**Dataset excerpt**.
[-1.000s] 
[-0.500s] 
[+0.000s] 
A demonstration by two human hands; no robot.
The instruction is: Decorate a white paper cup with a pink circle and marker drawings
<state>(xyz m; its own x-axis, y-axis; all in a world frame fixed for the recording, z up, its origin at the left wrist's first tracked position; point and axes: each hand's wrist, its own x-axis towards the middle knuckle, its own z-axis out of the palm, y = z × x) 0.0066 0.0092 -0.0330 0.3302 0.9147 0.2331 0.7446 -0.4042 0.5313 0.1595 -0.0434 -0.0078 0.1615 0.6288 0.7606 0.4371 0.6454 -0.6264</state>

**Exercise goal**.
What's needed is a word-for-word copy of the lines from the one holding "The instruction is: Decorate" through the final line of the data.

**Solved exercise**.
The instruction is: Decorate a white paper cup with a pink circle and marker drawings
<state>(xyz m; its own x-axis, y-axis; all in a world frame fixed for the recording, z up, its origin at the left wrist's first tracked position; point and axes: each hand's wrist, its own x-axis towards the middle knuckle, its own z-axis out of the palm, y = z × x) 0.0066 0.0092 -0.0330 0.3302 0.9147 0.2331 0.7446 -0.4042 0.5313 0.1595 -0.0434 -0.0078 0.1615 0.6288 0.7606 0.4371 0.6454 -0.6264</state>

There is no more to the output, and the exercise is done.